**Required work**
An identical reprint of the entire listing below is expected.

── Given data ──

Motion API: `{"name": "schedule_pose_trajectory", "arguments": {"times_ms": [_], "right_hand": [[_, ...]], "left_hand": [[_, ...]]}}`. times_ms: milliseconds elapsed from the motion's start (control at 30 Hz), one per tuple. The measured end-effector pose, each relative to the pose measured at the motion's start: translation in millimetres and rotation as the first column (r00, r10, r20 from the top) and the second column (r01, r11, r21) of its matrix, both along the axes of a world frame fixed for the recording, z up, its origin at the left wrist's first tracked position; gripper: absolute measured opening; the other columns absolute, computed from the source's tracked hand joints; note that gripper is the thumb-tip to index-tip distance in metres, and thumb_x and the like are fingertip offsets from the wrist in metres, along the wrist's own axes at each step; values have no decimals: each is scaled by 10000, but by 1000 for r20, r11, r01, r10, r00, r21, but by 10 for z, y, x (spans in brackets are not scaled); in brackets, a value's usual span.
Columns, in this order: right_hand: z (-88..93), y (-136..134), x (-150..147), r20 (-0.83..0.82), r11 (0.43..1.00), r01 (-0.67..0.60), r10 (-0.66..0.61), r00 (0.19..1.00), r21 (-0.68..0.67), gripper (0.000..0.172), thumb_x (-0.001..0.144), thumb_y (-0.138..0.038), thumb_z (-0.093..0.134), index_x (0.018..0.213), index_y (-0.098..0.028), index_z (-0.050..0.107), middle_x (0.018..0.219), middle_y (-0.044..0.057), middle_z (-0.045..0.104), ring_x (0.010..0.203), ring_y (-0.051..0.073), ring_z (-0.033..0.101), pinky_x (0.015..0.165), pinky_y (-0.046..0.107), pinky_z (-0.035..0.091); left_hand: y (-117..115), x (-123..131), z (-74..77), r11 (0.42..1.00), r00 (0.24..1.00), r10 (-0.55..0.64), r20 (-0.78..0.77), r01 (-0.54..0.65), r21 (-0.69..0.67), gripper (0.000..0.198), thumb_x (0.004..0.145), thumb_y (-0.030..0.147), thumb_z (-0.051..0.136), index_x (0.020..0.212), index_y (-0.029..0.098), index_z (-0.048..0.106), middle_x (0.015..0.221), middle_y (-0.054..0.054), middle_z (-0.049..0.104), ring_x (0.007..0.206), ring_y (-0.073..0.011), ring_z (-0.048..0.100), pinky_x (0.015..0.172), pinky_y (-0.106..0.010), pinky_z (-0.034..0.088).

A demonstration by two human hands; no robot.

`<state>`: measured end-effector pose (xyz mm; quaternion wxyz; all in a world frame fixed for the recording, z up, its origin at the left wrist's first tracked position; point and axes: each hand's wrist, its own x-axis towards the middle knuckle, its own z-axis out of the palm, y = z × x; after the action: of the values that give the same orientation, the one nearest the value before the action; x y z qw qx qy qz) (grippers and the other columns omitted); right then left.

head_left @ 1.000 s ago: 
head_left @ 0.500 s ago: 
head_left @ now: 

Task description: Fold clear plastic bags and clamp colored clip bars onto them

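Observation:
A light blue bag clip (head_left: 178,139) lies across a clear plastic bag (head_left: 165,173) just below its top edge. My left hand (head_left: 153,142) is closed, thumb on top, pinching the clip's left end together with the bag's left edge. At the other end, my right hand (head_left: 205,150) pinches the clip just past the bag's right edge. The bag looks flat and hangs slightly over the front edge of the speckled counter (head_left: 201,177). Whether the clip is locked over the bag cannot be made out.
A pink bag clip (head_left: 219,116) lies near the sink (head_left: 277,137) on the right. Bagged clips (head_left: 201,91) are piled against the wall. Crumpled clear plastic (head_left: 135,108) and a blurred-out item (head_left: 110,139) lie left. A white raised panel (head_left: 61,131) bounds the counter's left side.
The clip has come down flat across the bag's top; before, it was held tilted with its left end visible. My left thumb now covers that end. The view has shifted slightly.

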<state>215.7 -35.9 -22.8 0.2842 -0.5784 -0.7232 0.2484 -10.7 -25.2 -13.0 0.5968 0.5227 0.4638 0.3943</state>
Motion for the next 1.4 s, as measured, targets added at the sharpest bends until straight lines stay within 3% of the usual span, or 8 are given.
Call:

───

**Solution**
Motion API: `{"name": "schedule_pose_trajectory", "arguments": {"times_ms": [_], "right_hand": [[_, ...]], "left_hand": [[_, ...]]}}`. times_ms: milliseconds elapsed from the motion's start (control at 30 Hz), one per tuple. The measured end-effector pose, each relative to the pose measured at the motion's start: translation in millimetres and rotation as the first column (r00, r10, r20 from the top) and the second column (r01, r11, r21) of its matrix, both along the axes of a world frame fixed for the recording, z up, its origin at the left wrist's first tracked position; gripper: absolute measured opening; the other columns absolute, computed from the source's tracked hand joints; note that gripper is the thumb-tip to index-tip distance in metres, and thumb_x and the like are fingertip offsets from the wrist in metres, along the wrist's own axes at each step; values have no decimals: each is scaled by 10000, but by 1000 for r20, r11, r01, r10, r00, r21, but by 10 for z, y, x (spans in brackets are not scaled); in brackets, a value's usual span.
Columns, in this order: right_hand: z (-88..93), y (-136..134), x (-150..147), r20 (-0.83..0.82), r11 (0.43..1.00), r01 (-0.67..0.60), r10 (-0.66..0.61), r00 (0.19..1.00), r21 (-0.68..0.67), gripper (0.000..0.172), thumb_x (-0.001..0.144), thumb_y (-0.138..0.038), thumb_z (-0.093..0.134), index_x (0.018..0.213), index_y (-0.098..0.028), index_z (-0.050..0.107), middle_x (0.018..0.219), middle_y (-0.044..0.057), middle_z (-0.045..0.104), ring_x (0.010..0.203), ring_y (-0.051..0.073), ring_z (-0.033..0.101), pinky_x (0.015..0.165), pinky_y (-0.046..0.107), pinky_z (-0.035..0.091); left_hand: y (-117..115), x (-123..131), z (-74..77), r11 (0.42..1.00), r00 (0.24..1.00), r10 (-0.55..0.64), r20 (-0.78..0.77), r01 (-0.54..0.65), r21 (-0.69..0.67), gripper (0.000..0.198), thumb_x (0.004..0.145), thumb_y (-0.030..0.147), thumb_z (-0.051..0.136), index_x (0.020..0.212), index_y (-0.029..0.098), index_z (-0.048..0.106), middle_x (0.015..0.221), middle_y (-0.054..0.054), middle_z (-0.049..0.104), ring_x (0.007..0.206), ring_y (-0.073..0.011), ring_z (-0.048..0.100), pinky_x (0.015..0.172), pinky_y (-0.106..0.010), pinky_z (-0.034..0.088).

A demonstration by two human hands; no robot.

`<state>`: measured end-effector pose (xyz mm; quaternion wxyz; all in a world frame fixed for the recording, z up, its origin at the left wrist's first tracked position; point and axes: each hand's wrist, its own x-axis towards the middle knuckle, its own z-axis out of the palm, y = z × x; after the action: of the values that give the same orientation, the one nearest the value before the action; x y z qw qx qy qz) (grippers and the other columns omitted); right then left.

head_left @ 1.000 s ago: 
head_left @ 0.500 s ago: 
head_left @ now: 

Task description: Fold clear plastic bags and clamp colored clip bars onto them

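Observation:
A light blue bag clip (head_left: 178,139) lies across a clear plastic bag (head_left: 165,173) just below its top edge. My left hand (head_left: 153,142) is closed, thumb on top, pinching the clip's left end together with the bag's left edge. At the other end, my right hand (head_left: 205,150) pinches the clip just past the bag's right edge. The bag looks flat and hangs slightly over the front edge of the speckled counter (head_left: 201,177). Whether the clip is locked over the bag cannot be made out.
A pink bag clip (head_left: 219,116) lies near the sink (head_left: 277,137) on the right. Bagged clips (head_left: 201,91) are piled against the wall. Crumpled clear plastic (head_left: 135,108) and a blurred-out item (head_left: 110,139) lie left. A white raised panel (head_left: 61,131) bounds the counter's left side.
The clip has come down flat across the bag's top; before, it was held tilted with its left end visible. My left thumb now covers that end. The view has shifted slightly.
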
<state>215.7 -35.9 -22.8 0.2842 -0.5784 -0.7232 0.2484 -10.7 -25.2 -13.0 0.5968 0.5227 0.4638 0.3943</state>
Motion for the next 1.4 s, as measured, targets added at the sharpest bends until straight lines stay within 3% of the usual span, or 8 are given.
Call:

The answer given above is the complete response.